Luís se llevó una agradable sorpresa el día
que su compañera de despacho se cogió la baja por maternidad y en su lugar
contrataron a Merche, una morena guapita de veinticinco años con una sonrisa
traviesa y un culo imponente. Tras el impacto inicial y al constatar cada
mañana que Merche era aficionada al traje sastre marcón y a llevar desbrochado
el peligroso botón, ese que marca la diferencia entre la camisa formal o el
escote bestial, Luís confirmó que se sentía seguro y no tenía nada que esconder,
pues tenía muy claro que quería a su mujer. Por ello no notaba nada cuando
Merche se agachaba con las piernas estiradas para buscar un informe y ante sus
ojos quedaba un triángulo perfecto coronado por ese trasero respingón que
desafiaba las costuras del pantalón.
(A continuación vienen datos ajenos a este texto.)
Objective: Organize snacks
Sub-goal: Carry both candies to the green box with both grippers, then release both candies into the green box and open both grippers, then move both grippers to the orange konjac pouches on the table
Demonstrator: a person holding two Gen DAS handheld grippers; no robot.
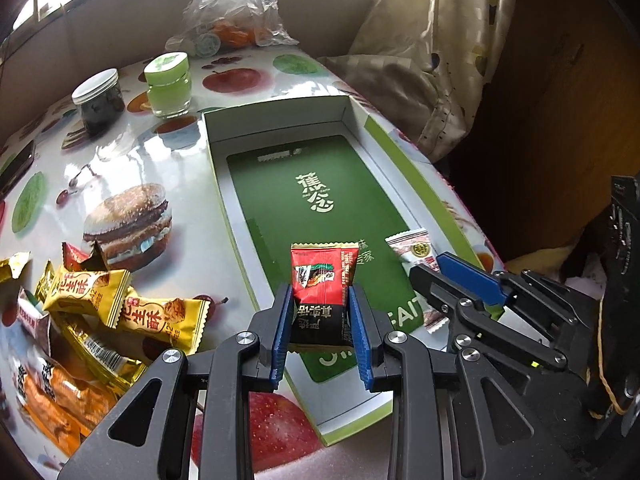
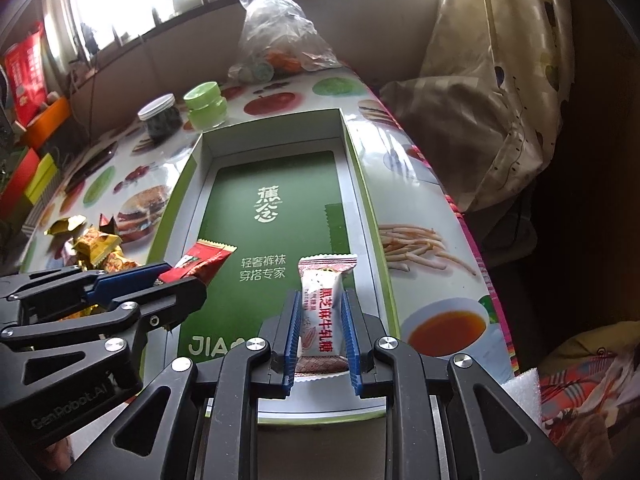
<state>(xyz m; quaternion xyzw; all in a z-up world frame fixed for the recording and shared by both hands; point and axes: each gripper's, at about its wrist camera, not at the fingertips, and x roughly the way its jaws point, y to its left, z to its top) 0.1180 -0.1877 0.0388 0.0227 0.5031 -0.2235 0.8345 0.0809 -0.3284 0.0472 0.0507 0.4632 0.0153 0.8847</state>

Tampoco le importaba los días que hacía
calor y a Merche se le formaban unas gotas de sudor en la zona del bigote, ni
la mancha del escote, que ponía de manifiesto una clara tendencia animal, una
fuerza racial y potente, pues para él era evidente que a la única que tenía en
mente era a su mujer. No le era extraño cruzársela camino del baño y que ella le
guiñara un ojo con complicidad, con esa familiaridad espontánea que surge entre
compañeros de profesión que comparten vocación. Ni que se acercara para mirar
algo en su ordenador y apoyara el pecho en el hombro de él, que sentía la carne
turgente, caliente, a través de la tela. Así que la noche que pasaron en
Barcelona para asistir a un curso de formación, cuando ella después de la cena le
acompañó hasta el ascensor, se liberó de la ropa junto a la entrada y le bajó
el pantalón. El hecho de que él la acorralara en la pared y la besara con
pasión, el consiguiente revolcón y las horas de sexo brutal que pasaron sin
salir de la habitación, no importaron, porque Luís, en el fondo mismo de su
ser, estaba completamente seguro de que quería a su mujer.